Surveys Between the end of World War II and 1970, Part 2 (1970, 1971: University of the Ryukyus)
Feb 17, 2015
(1) Flora of Uotsuri Island, Kitakojima Island, Minamikojima Island, and Kuba Island (1970, 1971)
An academic survey was conducted by the University of the Ryukyus between September 29 and October 7, 1970, and between March 29 and April 10, 1971, the results of which are summarized in the Senkaku Islands Academic Survey Report. Niiro worked along with Tamaki Shoei, Shinjo Kazuharu, and Miyagi Yasukazu to report in detail on the flora of Minamikojima Island, Kitakojima Island, Uotsuri Island, and Kuba Island.

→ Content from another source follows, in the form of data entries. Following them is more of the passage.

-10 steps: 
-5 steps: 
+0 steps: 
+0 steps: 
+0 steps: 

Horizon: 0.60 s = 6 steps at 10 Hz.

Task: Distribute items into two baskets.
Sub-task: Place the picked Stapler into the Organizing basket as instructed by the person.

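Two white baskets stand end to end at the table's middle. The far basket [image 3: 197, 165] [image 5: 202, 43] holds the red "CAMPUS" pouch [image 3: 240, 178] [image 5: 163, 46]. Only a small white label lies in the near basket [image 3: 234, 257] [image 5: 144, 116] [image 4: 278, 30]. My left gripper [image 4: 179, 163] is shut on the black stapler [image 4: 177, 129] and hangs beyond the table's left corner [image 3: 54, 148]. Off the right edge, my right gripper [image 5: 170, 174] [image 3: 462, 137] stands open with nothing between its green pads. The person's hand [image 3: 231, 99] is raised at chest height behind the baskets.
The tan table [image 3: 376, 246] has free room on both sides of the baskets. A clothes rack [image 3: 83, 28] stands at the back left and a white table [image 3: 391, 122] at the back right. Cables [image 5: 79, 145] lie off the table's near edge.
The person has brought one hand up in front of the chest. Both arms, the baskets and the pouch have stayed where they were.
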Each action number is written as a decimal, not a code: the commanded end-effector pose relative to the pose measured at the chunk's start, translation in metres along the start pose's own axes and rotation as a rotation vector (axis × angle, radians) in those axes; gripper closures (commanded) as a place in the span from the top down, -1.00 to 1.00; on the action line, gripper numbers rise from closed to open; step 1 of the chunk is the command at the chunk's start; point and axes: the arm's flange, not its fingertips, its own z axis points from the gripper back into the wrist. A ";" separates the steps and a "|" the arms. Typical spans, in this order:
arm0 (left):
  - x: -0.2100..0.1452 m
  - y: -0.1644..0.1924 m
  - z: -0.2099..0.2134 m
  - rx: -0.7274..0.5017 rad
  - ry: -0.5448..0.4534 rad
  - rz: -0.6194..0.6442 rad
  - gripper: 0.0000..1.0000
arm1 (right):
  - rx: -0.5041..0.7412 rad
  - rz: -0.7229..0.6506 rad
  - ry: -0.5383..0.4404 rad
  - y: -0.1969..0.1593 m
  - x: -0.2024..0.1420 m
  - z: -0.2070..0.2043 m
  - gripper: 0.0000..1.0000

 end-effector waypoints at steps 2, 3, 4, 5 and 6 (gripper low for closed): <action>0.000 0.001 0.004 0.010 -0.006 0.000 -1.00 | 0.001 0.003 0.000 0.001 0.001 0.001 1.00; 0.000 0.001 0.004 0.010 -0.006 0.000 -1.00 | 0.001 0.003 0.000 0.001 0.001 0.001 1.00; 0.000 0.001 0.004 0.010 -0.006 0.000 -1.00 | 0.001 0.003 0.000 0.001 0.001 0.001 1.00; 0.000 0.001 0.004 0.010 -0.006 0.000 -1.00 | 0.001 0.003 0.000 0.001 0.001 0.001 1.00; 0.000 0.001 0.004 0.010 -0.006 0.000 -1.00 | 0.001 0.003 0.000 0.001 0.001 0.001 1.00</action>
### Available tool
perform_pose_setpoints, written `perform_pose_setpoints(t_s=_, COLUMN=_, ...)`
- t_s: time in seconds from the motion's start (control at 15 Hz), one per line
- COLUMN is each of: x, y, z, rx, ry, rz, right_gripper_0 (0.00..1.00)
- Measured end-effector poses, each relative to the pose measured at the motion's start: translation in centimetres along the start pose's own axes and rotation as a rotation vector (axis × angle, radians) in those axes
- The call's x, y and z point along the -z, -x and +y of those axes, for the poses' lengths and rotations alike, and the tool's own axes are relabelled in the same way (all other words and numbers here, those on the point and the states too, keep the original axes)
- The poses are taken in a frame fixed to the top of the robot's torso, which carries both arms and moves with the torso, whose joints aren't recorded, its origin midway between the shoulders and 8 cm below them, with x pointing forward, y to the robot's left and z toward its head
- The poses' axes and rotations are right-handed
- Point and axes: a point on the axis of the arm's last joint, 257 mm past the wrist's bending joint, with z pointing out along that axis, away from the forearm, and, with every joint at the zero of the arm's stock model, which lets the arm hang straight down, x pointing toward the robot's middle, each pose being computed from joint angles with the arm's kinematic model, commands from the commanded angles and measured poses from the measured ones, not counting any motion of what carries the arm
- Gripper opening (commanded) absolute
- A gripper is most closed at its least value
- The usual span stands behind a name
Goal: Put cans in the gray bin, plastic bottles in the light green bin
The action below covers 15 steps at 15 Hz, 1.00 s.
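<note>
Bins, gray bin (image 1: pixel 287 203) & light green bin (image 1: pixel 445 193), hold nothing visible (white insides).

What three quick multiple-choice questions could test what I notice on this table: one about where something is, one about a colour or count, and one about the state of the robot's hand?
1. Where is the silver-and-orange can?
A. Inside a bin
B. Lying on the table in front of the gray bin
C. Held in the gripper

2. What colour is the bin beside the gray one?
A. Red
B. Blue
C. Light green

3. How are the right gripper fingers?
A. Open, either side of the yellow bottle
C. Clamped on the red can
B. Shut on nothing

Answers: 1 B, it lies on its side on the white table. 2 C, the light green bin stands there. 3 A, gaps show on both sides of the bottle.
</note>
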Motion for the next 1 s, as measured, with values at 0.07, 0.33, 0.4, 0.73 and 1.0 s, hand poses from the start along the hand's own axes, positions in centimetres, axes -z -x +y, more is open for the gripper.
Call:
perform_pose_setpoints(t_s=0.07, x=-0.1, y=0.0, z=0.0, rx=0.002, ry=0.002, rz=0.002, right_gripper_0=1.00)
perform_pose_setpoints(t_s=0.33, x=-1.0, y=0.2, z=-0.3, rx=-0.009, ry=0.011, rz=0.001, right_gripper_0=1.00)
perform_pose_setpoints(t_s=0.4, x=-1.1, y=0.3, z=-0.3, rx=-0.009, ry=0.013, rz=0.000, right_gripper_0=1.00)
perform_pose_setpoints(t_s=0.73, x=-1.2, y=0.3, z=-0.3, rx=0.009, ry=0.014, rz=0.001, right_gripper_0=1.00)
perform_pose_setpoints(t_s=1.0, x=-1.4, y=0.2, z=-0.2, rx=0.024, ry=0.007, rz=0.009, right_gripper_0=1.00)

Uotsuri Island: Plant life is plentiful in the mountain range, which rises to an elevation above 300 meters. Interesting plants are distributed near the summits, including Daphne kiusiana Miquel, terihanogiku (Aster taiwanensis), and one species of the Hypericaceae family. The Hypericaceae was a newly identified species, which he named senkaku otogiri (Hypericum senkakuinsulare). Around the middle of the north slope is the most forested region of the island, a virgin forest that includes tabu (Machilus thundergii), benjamin tree, otaniwatari (Asplenium antiquum), shima otaniwatari (Asplenium nidus), ryukyu sekkoku orchids (Eria ovate), and iriomote ran (Trichoglottis ionosma). The area near the summit is very humid due to being frequently shrouded in mist, with plants such as Trichoglottis ionosma, ryukyu sekkoku orchids, mamezuta kazura (Lemmaphyllum microphyllum var. obovatum), kusukusuyokuran (Oberonia anthropophpra var. arisanensis), and uchiwagoke (Crepidomanes minutum) growing as high as 1 meter from the rhizosphere. Niiro notes that the island displays a character unseen elsewhere in the Ryukyu Islands, with 297 species (higher plants, including variants). Uotsuri Island has the most plant resources in the Senkakus, with healthy growth of woody plants and others. There is little human interference, and the environment remains very natural. (Ref. 1)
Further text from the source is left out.